This pivot dovetails well with the grand power in the Transcendental Argument for God apologetic. It is not a matter of trying to weigh the evidence on a neutral basis, to see if the Old Chap is really up there and running things or not. For Bertrand Russell to even introduce his teapot is a category error born from the mediocrities of religion. The question of God is not whether there is some great mover or cause who needs his cut (with his professional caste of servants who will collect for him). The question of God is the precondition for any discussion at all, as much as a category like logic is given before any actual arguments or syllogisms can be made. If knowledge of God is transcendental, it reframes the entire question about what “religion” or “piety” means in the first place. These are not things you choose to do or not, anymore than a man can choose to believe in language or not during a discussion. If a man is not pious, he is not equivalent to an role-playing character choosing to specialize as a sword-fighter instead of a priest, leveling up his stamina instead of his spirit. Rather, a man who does not want to be pious is like a man who takes hormone blockers.
Understanding God as transcendental (which is biblical, even if this concept is pseudo-Kantian) opens up new horizons. For those who treat religion as an attachment to an otherwise subsistent nature, it is very easy to slip into default atheism. Juggling dogmas and doctrines to find the true faith, the true church, the true religion can easily sap away any vitality for life. The boredom then likely settles in. Reality still is there whether or not you do your Sunday morning routine or not, the world does not seem to change if you accidentally ate ham on Friday. These disciplines do not reflect a transformative monastic life and thus easily fade in color. It is an addendum that makes a claim on a percentage of your life. But God is not making a claim on morals and a little bit of time every week, conformed to some great never-ending seasonal cycle of fasting and feasting. The God of the Bible claims everything at all times. Prayers of thanksgiving are fit not only at the dinner table or in church, but even in the bathroom for a successful bowel movement. I mean not to be crass, only to emphasize the universality and totality of Heaven’s mandate. God does not pertain to the spiritual part of man, with saintliness as a denial of materiality. God reigns over the blood and guts, for He is the very source of their twisting and flowing.

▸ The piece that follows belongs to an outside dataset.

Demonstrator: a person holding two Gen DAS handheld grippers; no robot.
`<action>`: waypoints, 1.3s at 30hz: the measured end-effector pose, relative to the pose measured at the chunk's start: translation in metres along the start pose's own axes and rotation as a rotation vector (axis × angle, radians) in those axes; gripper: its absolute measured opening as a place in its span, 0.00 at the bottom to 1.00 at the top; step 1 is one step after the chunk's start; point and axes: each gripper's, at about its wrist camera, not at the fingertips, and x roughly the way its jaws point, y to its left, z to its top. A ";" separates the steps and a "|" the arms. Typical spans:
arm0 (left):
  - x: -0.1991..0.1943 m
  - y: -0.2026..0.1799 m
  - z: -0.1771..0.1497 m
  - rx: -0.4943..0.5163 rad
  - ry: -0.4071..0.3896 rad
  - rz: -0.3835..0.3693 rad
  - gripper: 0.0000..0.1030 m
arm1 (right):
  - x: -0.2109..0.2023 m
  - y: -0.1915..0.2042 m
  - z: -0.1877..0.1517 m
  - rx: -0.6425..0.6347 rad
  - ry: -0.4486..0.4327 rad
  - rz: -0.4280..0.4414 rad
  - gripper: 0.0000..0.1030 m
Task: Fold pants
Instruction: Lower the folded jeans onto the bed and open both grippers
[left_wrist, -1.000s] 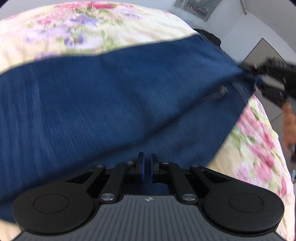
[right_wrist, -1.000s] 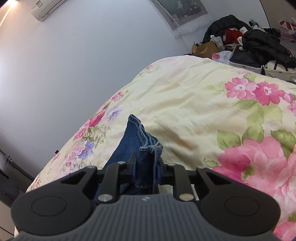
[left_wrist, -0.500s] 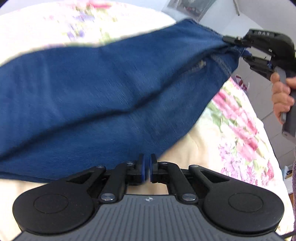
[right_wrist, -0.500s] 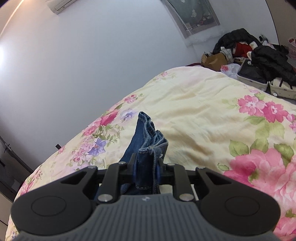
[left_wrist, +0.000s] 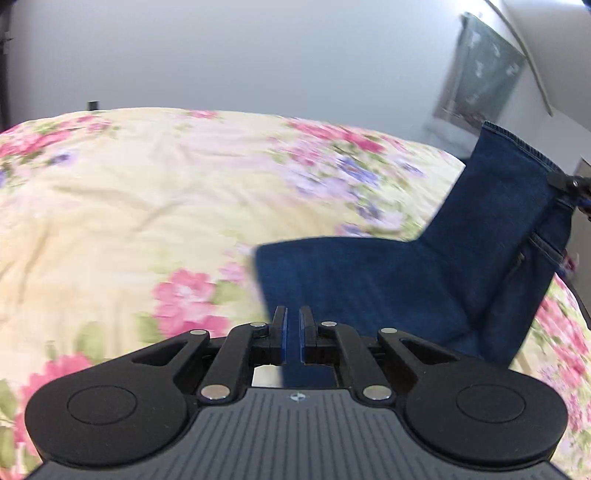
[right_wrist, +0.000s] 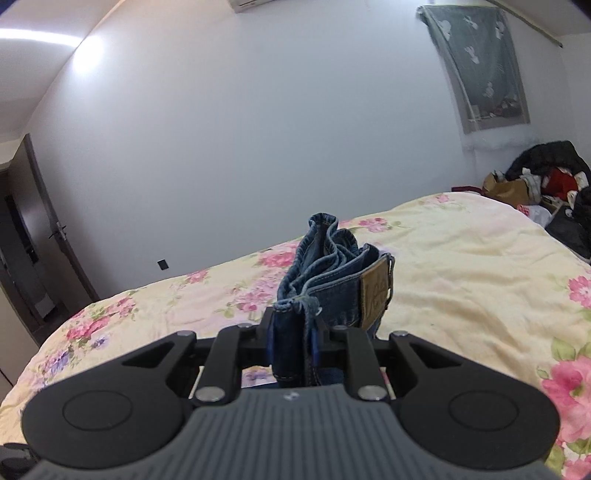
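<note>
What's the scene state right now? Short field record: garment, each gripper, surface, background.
garment: blue jeans, lifted off the bed and hanging between the two grippers
left gripper: shut on a thin denim edge
right gripper: shut on the bunched waistband, next to the brown leather patch
surface: bed with floral bedspread, cream with pink flowers
background: white wall, grey curtain, clothes pile beyond the bed
image quality: left wrist view motion-blurred
</note>
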 end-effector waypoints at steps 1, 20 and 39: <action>-0.003 0.011 0.000 -0.018 -0.008 0.007 0.04 | 0.005 0.015 -0.004 -0.020 0.006 0.016 0.13; 0.026 0.086 -0.052 -0.151 0.103 -0.033 0.06 | 0.116 0.163 -0.187 -0.352 0.519 0.177 0.31; 0.125 0.042 0.030 -0.375 0.081 -0.441 0.41 | 0.144 0.050 -0.094 -0.385 0.425 -0.126 0.24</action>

It is not a question of God probably or probably not existing. The sheer fact of the world’s existence, the ability to think or reason, presumed upon the existence of God. The flash of your eyes as you screen these words, and the intelligibility of the same, is a manifestation of God. The resentment for Modern Man is that he is free, and this freedom is so very wicked because it means a rootlessness to the customs that would normally tie and bind him. Thus the average traditionalist plays into the role that the Enlightened liberal assigns him, the priest with his chains and hooks seeking to drag man back into slavery, but swaps the evaluation. But this paradigm is impotent as a force to resist the tide of civilizational change. As long as traditional political figures existed then traditional culture had a means to fight. Without it? The plunge into Modernity is irresistible, and traditionalists sound like goldbug libertarians predicting that the fiat dollar is going to collapse any day now.

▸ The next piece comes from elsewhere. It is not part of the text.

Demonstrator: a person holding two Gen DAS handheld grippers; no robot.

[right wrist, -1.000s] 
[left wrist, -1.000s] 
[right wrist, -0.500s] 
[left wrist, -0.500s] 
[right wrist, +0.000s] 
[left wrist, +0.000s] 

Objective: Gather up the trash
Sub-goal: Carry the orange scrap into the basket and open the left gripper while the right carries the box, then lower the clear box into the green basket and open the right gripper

The desire to reenchant the world or reintroduce a “spiritual” (imaginary) awareness is a flight from the challenge. There is no return. It does not matter how many mushrooms or intoxicants men take to chase a fake spiritual experience, the category of “Religion” has been shattered. The way out is through this wreckage because all of these things are from the hand of God. Leave these fantasies to drug addicts and neo-pagan comic book altars to Thor. The question of piety and God is a question of knowledge, of science, not instinct or intuition. The Bible treats the awareness of God as a given that the wise man cultivates and the fool bitterly tries to suppress. Piety is a summons equivalent to learning to lift with your legs. Do not allow the fairies to monopolize this term for their pageantry, leaving disaffected men to chase the mediocre profundities of Emperor Marcus the “Wise.” It is imperative to open your eyes and see the world from a new vantage, one over which the sword of the Lord hovers constantly. Religion is not a question of believing in the mysterious or reestablishing the foundations of civilization; it is a totalitarian demand on every aspect of life. Piety is not punching your ticket and letting the professional eunuchs do their job. Rather, like Balaam’s donkey, it is about keeping your head.



Thanks for writing this Cal- you’re writing what I’ve wished & tried to say lately, but cannot express with words quite right. Only- why can’t we get this on Twitter anymore?
One of your best!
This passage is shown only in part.